This suggests that Enns, Wright, and Bell have more in common with many conservatives than they might imagine. If you’re going to frame the question as one between the secular and the religious, then the nature of Christianity is going to look different from the way that confessional Protestants understand it. Why Enns is willing to welcome Bell’s aids to spirituality but keeps fundamentalist or evangelical helps to devotion at arm’s length is anyone’s guess (though Bell is hipper than John Piper). It would seem to me that if you’re in the business of pulling down the secular order, you take help from inerrantists as much as from militant Sikhs. (It is precisely that kind of expansiveness in opposition to secularism that produces the Manhattan Declaration.)
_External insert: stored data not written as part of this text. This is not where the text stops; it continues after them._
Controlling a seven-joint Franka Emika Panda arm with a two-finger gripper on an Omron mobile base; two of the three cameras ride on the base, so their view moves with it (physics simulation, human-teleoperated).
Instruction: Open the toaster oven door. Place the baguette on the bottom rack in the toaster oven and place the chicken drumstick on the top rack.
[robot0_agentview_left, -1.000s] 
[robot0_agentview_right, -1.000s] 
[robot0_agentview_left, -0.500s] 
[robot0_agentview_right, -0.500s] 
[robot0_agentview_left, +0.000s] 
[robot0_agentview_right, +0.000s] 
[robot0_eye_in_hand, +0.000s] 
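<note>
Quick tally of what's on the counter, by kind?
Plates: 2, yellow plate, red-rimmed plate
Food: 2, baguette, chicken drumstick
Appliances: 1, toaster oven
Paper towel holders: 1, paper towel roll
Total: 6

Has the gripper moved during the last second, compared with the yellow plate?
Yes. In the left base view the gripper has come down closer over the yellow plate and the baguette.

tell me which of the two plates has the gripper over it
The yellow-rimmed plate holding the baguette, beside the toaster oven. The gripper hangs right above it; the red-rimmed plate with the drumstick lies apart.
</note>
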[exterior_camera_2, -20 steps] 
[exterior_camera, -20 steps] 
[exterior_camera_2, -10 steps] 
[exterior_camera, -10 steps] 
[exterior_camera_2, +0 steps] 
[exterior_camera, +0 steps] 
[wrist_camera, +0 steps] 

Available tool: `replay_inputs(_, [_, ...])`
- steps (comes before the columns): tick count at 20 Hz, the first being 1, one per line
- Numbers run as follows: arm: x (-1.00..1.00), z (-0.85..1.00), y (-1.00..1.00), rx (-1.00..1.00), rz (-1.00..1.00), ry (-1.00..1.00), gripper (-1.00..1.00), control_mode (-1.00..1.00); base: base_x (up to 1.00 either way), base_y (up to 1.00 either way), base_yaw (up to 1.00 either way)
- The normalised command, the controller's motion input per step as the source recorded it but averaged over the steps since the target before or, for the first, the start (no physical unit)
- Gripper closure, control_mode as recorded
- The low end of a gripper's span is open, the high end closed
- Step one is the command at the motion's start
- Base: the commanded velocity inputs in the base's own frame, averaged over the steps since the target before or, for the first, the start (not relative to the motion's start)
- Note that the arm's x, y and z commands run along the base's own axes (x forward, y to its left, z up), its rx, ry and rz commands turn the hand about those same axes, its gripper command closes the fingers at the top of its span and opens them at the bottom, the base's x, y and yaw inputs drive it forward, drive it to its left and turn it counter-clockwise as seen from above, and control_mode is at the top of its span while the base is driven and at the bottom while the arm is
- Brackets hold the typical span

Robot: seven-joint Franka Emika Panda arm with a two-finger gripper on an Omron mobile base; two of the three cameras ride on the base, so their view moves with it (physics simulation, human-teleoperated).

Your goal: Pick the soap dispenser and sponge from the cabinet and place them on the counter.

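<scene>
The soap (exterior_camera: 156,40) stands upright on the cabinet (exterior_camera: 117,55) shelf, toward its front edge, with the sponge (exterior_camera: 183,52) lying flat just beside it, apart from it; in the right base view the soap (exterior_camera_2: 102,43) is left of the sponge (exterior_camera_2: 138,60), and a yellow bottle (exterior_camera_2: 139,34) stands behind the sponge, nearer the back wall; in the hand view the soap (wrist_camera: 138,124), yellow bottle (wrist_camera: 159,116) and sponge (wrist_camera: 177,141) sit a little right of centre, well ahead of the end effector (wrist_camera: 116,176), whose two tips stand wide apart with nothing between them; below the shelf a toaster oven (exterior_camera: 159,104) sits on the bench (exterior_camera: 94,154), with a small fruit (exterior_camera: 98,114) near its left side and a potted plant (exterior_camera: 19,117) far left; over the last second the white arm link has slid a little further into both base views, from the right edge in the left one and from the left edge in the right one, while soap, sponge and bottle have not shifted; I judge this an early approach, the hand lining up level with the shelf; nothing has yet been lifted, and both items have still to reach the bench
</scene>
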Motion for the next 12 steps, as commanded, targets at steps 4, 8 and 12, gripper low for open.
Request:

But if you believe the church is called, in the words of the Confession of Faith, to minister the “ordinances of God, for the gathering and perfecting of the saints, in this life, to the end of the world,” (25.3), then you may not care if your tool box has tools to excavate concrete. The spiritual weapons you’re carrying are a lot more powerful and responsive than that.

Stellman Nails It

N. T. Wright’s recent appearance at the Evangelical Theological Society has most evangelical biblical and theological professors swooning the way that teenaged females greeted the Beatles almost fifty years ago. What is it with the American obsession with English accents (or Scottish for that matter)? In response to a post by Doug Wilson on yet further discussion of Wright’s views in which Wilson criticizes Scott Clark, Stellman spots the subtext of Wilson’s beef with Clark:

But when you stop and think about it, it becomes immediately clear that the errors for which Clark faults Wright are the very same errors for which he faults Wilson. Wilson’s mocking dismissal of Clark’s disagreements with the New Perspective, therefore, can seemingly be explained by the fact that they also apply to the Federal Vision.

It would appear, then, that the reason Wilson wants people like Clark banned from the New Perspective discussion is not really because of the overly-scrupulous nature of his attacks, but because those attacks aren’t narrow enough to just zero in on Durham, but they also set their sights upon Moscow, Idaho. In a word, Wilson’s problem isn’t that Clark is too nitpicky, it’s that he’s not nitpicky enough, for if he would agree to pinpoint only those errors of Wright’s that Wilson agrees are erroneous, then all would be well and Clark would welcomed back into the discussion. But since his attacks on Wright are broader than what Wilson is comfortable with, he is branded a mere irritant and dismissed with a wave of the hand.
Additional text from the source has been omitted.